__Task item__: The records should be restated exactly from their first line through the line with "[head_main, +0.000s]" in it.

Records excerpted from a collection:
========================

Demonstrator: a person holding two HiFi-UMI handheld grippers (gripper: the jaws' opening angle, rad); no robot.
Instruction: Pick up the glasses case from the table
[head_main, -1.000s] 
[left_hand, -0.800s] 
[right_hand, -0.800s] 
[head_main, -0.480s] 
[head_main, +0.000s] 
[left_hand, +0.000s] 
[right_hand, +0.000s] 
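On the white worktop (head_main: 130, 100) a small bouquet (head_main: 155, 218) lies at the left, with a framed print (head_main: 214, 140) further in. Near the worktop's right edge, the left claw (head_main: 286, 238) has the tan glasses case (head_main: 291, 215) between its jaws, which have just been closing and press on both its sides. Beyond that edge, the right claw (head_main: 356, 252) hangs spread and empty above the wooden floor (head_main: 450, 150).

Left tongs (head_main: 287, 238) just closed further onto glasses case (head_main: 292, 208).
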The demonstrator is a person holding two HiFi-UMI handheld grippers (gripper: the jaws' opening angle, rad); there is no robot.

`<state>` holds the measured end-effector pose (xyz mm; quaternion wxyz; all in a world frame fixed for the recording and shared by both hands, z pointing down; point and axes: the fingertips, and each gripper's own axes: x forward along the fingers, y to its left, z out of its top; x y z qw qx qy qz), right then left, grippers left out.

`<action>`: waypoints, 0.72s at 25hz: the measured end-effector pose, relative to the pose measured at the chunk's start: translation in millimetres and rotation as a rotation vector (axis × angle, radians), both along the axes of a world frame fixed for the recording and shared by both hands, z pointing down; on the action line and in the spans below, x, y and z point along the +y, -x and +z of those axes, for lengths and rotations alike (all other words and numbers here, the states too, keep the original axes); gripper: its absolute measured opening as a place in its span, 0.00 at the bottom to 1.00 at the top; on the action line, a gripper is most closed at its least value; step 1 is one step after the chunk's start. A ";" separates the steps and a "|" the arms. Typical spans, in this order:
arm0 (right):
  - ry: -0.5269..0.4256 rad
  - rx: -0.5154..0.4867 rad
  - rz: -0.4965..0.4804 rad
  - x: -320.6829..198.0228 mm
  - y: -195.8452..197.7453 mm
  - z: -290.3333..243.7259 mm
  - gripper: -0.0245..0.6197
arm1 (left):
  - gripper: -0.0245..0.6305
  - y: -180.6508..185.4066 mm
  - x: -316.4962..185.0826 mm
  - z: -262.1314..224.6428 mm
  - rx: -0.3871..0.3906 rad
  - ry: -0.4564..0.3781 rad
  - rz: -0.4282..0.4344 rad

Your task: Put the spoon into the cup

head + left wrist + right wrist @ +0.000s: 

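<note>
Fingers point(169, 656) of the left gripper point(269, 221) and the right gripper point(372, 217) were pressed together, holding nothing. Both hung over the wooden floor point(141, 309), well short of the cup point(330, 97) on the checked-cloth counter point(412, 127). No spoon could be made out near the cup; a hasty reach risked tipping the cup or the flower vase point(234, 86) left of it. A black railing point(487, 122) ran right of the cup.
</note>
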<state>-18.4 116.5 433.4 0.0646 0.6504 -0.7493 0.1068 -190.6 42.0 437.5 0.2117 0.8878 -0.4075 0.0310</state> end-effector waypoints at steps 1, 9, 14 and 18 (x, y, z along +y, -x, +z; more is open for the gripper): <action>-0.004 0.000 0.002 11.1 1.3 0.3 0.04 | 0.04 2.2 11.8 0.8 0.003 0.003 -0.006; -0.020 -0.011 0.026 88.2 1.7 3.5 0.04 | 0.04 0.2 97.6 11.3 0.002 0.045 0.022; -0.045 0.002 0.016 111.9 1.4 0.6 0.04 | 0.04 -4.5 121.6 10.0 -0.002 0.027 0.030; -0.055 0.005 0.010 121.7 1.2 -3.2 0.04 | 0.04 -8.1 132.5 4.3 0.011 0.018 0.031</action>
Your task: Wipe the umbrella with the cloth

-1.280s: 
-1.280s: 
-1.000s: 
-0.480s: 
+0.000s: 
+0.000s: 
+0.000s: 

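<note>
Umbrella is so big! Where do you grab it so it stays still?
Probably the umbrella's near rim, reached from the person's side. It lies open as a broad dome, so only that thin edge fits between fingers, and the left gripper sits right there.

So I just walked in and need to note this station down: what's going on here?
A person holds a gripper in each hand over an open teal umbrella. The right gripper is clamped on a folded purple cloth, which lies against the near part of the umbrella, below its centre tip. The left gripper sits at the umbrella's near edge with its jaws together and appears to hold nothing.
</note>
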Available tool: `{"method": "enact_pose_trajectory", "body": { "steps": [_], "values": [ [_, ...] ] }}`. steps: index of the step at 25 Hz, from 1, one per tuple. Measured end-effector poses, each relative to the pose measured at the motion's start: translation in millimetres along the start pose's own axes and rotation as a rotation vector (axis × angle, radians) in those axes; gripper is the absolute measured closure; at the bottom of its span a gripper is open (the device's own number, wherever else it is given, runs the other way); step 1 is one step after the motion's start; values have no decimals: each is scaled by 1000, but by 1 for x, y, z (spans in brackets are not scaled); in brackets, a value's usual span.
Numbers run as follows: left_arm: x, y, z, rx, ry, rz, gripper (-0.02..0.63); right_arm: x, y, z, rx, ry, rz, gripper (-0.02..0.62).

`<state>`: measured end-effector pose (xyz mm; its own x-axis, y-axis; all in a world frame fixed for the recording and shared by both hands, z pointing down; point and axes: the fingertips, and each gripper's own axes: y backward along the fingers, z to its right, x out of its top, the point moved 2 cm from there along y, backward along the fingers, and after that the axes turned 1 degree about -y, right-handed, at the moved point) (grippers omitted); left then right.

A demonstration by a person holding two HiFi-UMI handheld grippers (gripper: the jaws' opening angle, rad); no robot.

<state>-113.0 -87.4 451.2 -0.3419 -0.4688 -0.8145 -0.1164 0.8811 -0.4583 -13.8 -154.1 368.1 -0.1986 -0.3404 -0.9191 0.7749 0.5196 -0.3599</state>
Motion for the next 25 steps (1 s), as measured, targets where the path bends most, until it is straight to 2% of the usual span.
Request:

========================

__Solution to the problem__:
Demonstrator: a person holding two HiFi-UMI handheld grippers (gripper: the jaws' opening angle, rad); no robot.
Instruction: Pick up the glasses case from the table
[head_main, -1.000s] 
[left_hand, -0.800s] 
[right_hand, -0.800s] 
[head_main, -0.480s] 
[head_main, +0.000s] 

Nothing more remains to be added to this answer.